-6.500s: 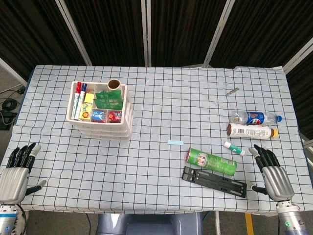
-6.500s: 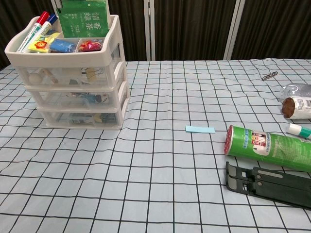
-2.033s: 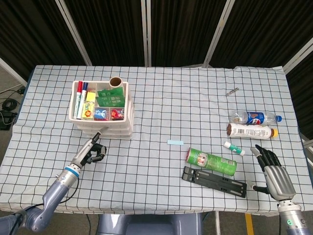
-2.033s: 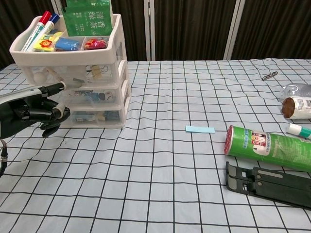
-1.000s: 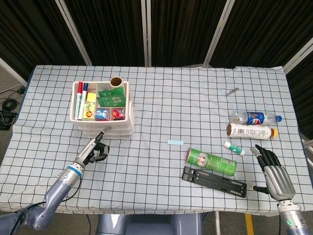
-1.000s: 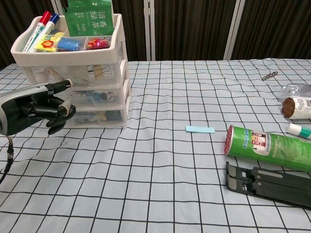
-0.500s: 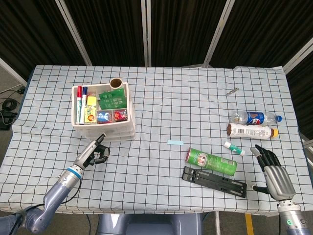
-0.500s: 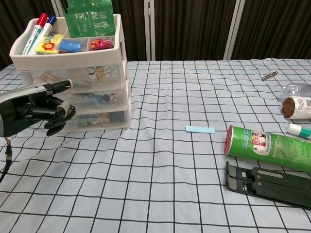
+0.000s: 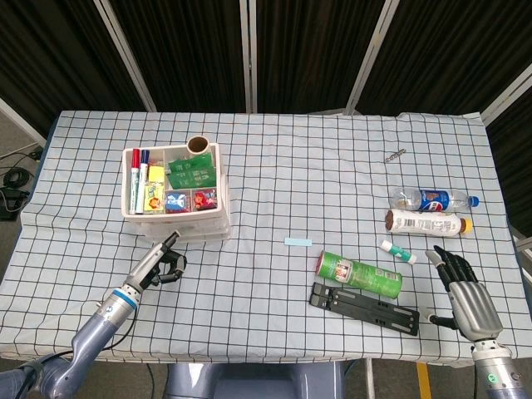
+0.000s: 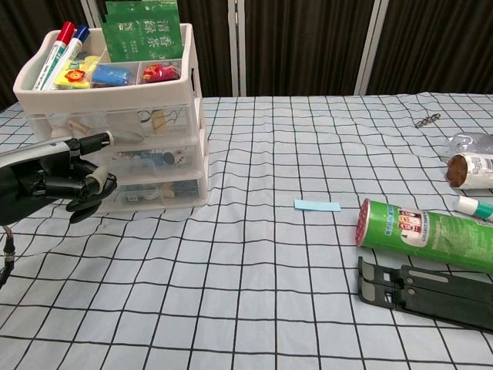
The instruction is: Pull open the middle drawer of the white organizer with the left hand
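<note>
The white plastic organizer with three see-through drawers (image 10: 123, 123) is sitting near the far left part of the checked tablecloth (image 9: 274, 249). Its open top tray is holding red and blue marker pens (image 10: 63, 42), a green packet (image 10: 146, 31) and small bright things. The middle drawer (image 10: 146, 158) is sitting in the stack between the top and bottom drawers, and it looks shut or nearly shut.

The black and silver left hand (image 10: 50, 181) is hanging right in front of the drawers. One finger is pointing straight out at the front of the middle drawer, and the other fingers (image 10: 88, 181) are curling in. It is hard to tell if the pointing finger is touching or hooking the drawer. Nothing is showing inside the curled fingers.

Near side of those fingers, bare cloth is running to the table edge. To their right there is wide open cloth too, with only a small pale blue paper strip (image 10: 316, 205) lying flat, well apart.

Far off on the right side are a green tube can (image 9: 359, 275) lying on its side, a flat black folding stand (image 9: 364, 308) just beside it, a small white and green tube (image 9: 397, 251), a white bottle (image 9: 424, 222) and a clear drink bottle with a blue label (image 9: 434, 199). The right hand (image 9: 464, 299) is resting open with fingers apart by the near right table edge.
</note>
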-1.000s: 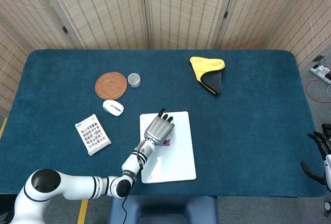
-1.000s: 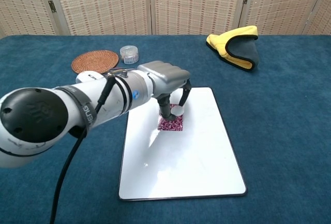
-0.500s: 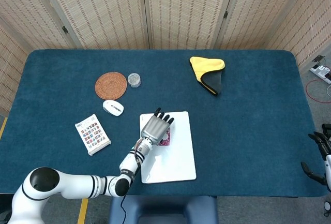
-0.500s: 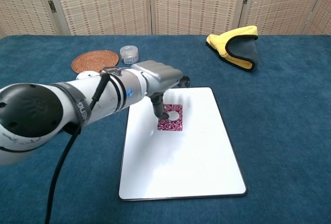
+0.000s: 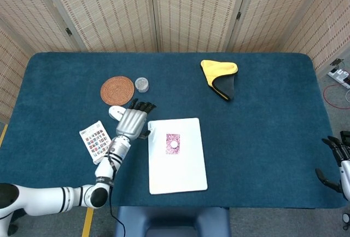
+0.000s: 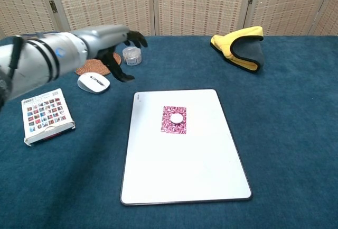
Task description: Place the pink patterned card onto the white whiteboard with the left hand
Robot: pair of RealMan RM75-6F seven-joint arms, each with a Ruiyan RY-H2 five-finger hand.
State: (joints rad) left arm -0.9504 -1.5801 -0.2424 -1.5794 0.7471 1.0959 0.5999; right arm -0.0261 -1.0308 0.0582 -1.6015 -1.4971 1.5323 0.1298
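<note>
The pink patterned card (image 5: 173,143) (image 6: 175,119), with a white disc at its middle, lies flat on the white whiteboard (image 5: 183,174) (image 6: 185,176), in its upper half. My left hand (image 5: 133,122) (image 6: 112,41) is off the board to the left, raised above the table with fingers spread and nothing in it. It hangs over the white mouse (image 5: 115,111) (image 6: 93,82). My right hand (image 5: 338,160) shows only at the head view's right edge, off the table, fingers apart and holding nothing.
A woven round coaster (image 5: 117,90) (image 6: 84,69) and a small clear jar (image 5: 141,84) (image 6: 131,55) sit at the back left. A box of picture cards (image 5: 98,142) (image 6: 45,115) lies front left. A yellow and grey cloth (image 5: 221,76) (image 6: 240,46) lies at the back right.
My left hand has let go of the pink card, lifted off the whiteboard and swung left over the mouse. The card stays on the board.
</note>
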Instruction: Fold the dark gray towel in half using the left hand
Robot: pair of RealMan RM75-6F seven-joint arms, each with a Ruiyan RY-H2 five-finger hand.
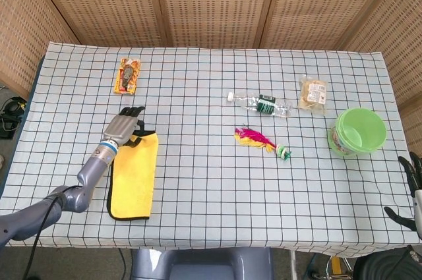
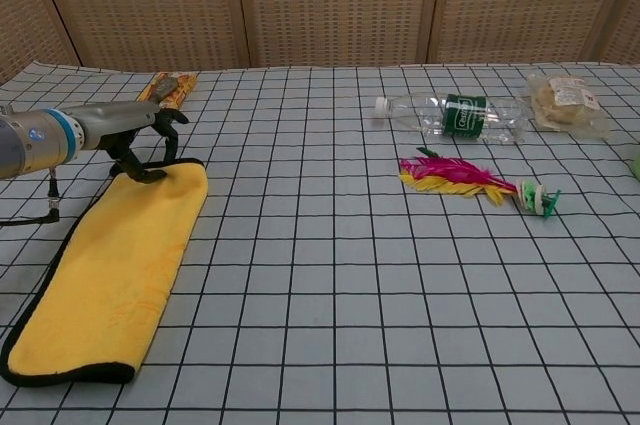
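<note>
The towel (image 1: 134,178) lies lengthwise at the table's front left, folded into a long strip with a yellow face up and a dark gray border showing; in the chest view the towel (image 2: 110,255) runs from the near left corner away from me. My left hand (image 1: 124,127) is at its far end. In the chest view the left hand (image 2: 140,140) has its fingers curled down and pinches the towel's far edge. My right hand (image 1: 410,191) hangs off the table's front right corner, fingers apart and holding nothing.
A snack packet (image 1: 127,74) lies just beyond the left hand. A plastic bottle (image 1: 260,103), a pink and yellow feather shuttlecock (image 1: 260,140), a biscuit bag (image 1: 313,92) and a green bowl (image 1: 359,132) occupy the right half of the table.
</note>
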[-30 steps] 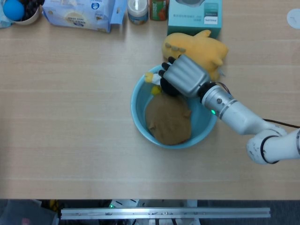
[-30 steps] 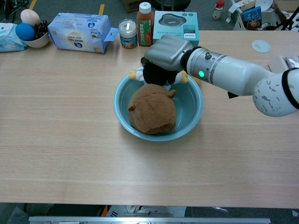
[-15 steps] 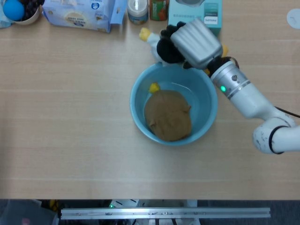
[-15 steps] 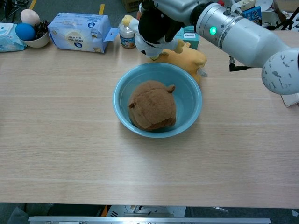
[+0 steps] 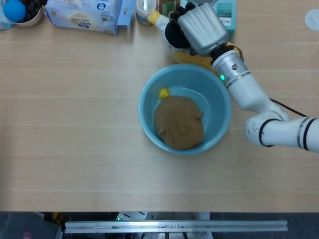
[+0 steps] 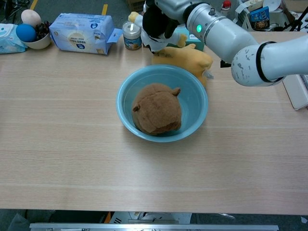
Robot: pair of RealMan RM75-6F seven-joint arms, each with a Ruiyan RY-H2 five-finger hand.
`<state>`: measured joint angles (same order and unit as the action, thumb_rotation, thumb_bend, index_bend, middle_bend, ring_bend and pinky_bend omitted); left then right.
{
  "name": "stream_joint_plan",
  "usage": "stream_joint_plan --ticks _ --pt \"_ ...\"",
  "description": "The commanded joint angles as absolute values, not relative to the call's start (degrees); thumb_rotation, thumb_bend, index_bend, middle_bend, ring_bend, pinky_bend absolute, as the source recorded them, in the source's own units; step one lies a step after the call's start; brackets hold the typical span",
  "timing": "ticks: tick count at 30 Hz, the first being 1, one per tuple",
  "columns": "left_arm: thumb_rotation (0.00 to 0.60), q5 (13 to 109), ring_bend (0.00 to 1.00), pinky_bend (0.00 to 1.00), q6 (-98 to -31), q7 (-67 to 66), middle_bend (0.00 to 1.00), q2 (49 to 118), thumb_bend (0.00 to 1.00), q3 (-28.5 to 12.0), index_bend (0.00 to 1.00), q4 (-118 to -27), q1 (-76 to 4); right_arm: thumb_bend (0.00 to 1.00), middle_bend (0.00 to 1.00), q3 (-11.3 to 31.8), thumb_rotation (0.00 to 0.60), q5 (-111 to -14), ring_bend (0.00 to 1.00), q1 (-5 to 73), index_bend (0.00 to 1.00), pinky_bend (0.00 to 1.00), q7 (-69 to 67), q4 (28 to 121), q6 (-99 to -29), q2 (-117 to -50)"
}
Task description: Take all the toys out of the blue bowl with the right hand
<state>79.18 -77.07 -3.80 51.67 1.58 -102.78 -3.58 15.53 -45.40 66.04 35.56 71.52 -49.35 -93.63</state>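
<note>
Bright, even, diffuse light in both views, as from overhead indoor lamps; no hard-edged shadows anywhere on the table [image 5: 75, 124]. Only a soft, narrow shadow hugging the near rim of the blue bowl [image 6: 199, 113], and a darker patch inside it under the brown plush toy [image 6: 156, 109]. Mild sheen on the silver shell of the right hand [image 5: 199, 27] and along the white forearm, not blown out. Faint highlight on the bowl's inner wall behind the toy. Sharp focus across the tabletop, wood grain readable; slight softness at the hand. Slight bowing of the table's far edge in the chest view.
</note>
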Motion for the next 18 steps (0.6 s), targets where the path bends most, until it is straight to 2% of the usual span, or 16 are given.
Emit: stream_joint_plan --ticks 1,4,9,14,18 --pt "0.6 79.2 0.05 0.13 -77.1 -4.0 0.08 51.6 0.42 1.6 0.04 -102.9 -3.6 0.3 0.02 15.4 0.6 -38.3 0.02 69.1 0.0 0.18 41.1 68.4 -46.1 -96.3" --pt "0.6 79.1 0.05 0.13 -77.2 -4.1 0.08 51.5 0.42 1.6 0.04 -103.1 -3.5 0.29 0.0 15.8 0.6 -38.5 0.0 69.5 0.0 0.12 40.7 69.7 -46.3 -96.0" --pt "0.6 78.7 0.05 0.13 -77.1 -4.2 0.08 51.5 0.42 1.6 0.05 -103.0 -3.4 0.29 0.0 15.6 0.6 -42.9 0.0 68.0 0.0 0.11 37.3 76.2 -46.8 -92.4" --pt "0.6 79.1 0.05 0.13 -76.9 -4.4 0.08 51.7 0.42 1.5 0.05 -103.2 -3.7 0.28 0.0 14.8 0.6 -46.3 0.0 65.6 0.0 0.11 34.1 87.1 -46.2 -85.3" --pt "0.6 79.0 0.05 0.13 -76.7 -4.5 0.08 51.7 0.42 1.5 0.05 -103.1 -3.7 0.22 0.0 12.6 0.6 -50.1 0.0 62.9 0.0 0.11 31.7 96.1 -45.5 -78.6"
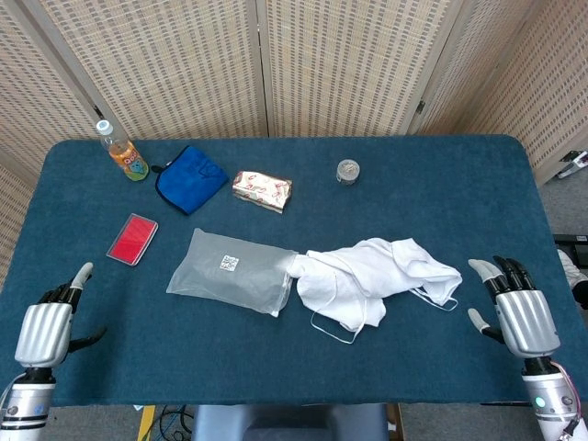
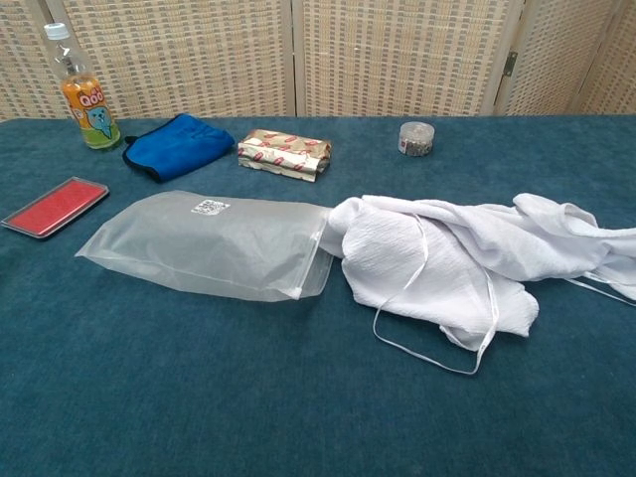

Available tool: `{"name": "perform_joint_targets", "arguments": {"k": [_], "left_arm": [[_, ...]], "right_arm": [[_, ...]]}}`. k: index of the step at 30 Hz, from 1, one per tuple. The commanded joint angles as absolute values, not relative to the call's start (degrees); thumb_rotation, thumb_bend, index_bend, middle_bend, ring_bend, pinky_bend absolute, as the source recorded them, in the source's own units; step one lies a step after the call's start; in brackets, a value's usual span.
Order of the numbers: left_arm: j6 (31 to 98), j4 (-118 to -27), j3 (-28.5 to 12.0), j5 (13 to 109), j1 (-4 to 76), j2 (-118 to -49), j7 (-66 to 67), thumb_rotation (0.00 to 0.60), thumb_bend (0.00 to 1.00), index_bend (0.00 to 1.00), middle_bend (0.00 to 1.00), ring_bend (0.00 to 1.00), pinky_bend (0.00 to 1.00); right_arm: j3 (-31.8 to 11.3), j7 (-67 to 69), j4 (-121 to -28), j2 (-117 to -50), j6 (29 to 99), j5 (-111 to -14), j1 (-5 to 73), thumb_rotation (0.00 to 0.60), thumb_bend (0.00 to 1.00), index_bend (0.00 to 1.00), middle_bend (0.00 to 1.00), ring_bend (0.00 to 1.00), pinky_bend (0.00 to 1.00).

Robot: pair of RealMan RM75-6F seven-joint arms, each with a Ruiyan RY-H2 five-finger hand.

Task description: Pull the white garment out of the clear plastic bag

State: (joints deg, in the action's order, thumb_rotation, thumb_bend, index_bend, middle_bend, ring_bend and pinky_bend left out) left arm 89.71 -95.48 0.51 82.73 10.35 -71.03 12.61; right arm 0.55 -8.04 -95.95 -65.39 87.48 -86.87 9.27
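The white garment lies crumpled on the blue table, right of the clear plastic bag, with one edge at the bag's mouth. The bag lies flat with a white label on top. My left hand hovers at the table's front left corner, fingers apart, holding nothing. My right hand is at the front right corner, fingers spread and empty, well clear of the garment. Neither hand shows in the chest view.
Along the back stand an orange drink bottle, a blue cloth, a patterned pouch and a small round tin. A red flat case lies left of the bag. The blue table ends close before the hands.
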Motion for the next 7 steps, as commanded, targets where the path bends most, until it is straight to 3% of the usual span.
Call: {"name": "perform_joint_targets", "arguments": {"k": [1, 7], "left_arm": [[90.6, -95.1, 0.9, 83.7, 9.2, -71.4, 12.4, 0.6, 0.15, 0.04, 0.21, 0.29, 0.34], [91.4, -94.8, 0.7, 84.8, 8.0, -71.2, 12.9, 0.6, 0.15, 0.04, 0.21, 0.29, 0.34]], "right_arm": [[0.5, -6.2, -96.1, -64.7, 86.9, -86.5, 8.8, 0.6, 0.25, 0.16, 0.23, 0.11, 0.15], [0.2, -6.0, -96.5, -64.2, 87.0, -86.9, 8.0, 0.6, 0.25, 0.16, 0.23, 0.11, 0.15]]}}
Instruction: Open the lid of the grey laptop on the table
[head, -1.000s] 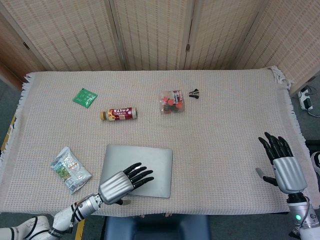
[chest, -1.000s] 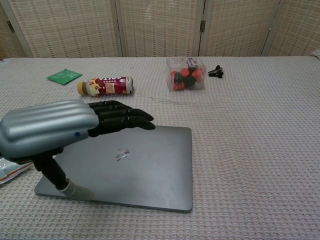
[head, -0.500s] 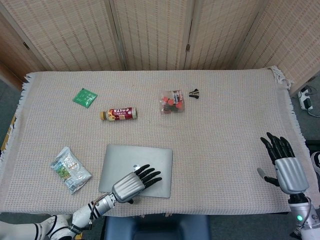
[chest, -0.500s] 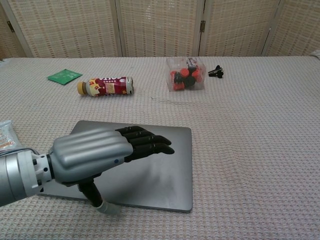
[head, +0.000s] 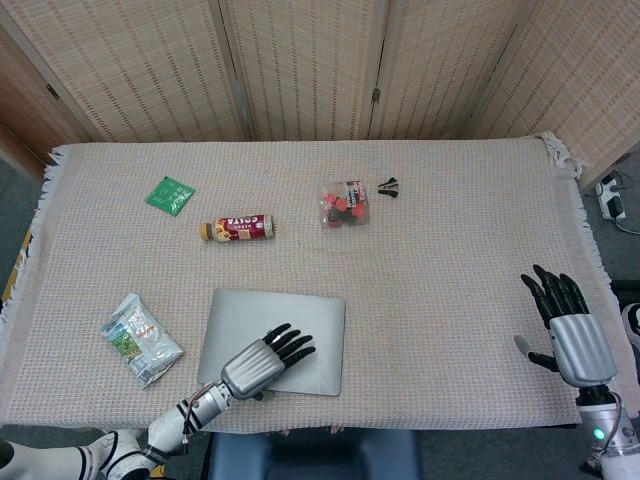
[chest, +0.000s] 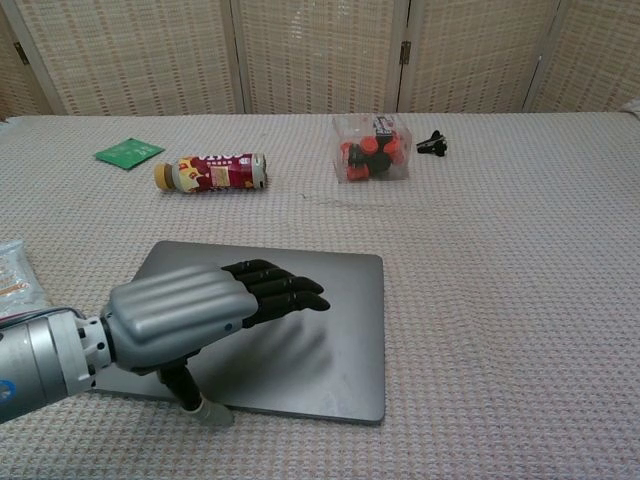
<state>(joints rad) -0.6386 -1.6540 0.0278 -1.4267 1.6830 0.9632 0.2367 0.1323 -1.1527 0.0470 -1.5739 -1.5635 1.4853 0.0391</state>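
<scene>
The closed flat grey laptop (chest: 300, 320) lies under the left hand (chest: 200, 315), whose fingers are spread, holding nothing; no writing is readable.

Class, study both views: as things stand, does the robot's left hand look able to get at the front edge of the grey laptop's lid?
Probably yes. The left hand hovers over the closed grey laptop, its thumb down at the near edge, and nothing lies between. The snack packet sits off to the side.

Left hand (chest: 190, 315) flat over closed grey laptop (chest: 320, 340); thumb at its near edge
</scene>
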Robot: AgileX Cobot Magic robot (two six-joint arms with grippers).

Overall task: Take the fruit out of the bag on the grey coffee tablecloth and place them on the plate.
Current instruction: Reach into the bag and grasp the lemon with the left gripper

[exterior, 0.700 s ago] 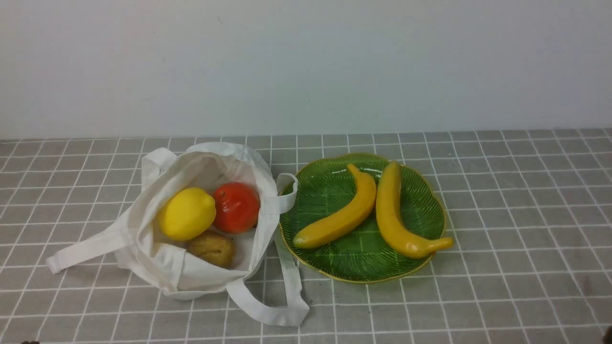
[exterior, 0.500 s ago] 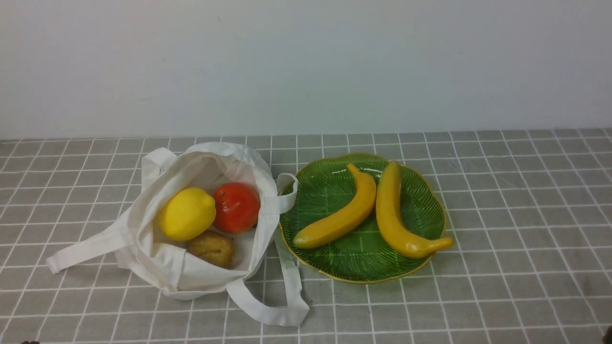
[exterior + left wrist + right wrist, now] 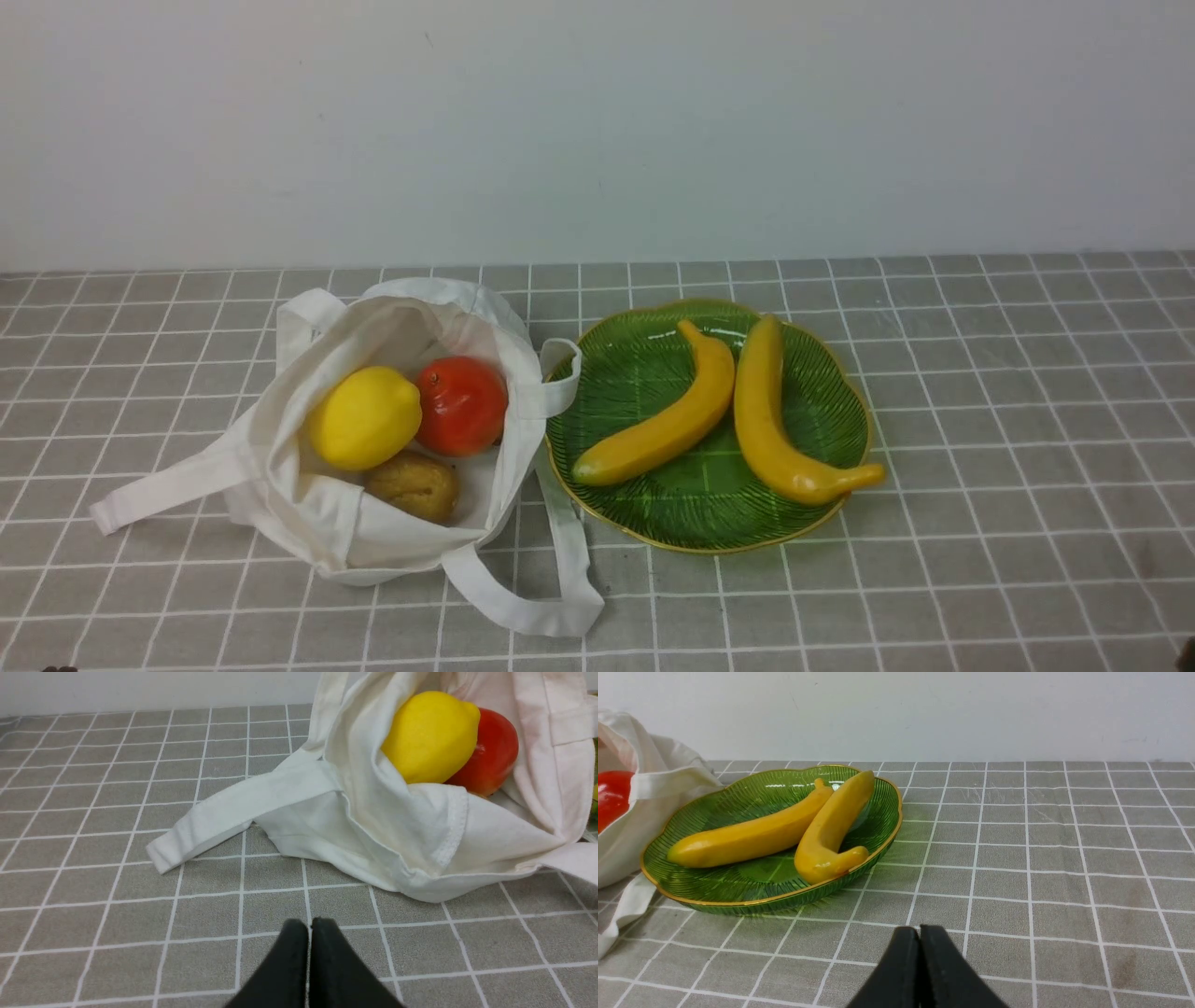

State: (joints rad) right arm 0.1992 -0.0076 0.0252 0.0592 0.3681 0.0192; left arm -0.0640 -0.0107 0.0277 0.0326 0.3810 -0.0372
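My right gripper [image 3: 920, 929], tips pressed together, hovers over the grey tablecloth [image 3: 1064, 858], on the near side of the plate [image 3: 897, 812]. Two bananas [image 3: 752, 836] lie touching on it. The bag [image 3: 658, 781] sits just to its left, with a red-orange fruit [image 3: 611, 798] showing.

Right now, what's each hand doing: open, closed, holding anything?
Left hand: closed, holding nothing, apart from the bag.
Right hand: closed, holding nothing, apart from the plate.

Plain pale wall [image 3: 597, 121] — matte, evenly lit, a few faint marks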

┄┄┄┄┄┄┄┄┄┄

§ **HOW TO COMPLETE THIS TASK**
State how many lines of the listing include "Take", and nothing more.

§ **FINAL ANSWER**
2